What the exercise asks.
The word "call" marks the lines to keep; find each one in the data and copy it.

Given data.
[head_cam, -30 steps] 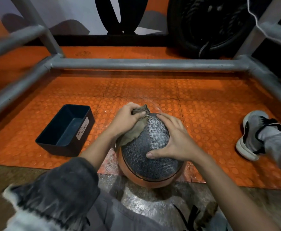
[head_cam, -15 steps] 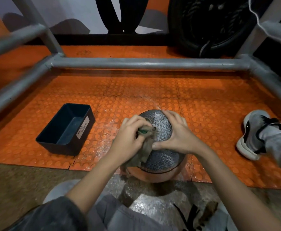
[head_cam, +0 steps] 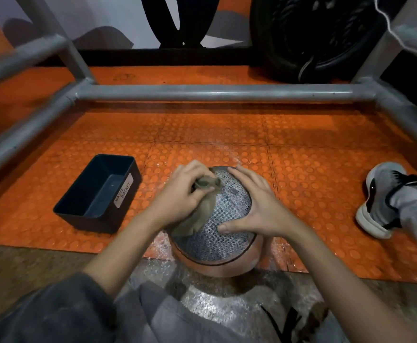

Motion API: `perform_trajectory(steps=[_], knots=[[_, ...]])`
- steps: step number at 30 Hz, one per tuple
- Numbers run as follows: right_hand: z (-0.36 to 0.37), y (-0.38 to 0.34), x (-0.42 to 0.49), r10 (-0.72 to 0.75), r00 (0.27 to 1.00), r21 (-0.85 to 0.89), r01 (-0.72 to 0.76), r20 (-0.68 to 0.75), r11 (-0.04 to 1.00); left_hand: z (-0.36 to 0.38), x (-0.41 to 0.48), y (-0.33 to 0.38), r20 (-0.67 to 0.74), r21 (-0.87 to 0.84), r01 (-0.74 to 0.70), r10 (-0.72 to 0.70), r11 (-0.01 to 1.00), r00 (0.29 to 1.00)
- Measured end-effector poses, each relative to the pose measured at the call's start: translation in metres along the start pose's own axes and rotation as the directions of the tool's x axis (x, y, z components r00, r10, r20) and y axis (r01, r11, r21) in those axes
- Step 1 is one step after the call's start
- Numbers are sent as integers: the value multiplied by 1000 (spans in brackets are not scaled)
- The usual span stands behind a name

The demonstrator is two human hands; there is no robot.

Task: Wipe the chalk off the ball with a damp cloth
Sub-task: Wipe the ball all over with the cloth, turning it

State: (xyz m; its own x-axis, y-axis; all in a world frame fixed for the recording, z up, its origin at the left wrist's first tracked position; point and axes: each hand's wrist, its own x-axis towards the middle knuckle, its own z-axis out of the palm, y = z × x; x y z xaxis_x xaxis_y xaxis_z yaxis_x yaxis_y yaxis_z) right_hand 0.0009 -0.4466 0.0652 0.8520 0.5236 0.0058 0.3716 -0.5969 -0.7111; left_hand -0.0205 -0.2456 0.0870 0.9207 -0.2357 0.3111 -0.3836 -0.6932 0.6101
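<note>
An orange ball (head_cam: 217, 261) with a chalk-whitened grey patterned panel on top sits at the near edge of the orange studded mat, in front of my knees. My left hand (head_cam: 180, 194) grips a bunched olive-brown cloth (head_cam: 197, 219) and presses it against the ball's upper left side; a corner of the cloth sticks up between my fingers. My right hand (head_cam: 257, 209) lies spread over the ball's right side, fingers straight and thumb pointing left across the panel. Darker smudges show on the panel between my hands.
A dark blue bin (head_cam: 98, 196) labelled "waste basket" stands to the left of the ball. A grey metal tube frame (head_cam: 215, 92) crosses behind the mat (head_cam: 301, 169). A foot in a grey shoe (head_cam: 385, 196) rests at the right. A black tyre (head_cam: 309, 38) stands behind the frame.
My left hand has carried the cloth from the ball's near left side up to its upper left. My right hand has slid a little down the right side.
</note>
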Motion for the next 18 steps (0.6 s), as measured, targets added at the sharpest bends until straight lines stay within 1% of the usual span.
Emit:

The completed task.
- Measured end-effector poses, each relative to the pose measured at the call's start: translation in metres along the start pose's own axes and rotation as the directions of the tool's x axis (x, y, z components r00, r10, r20) and y axis (r01, r11, r21) in those axes
- Step 1 is one step after the call's start

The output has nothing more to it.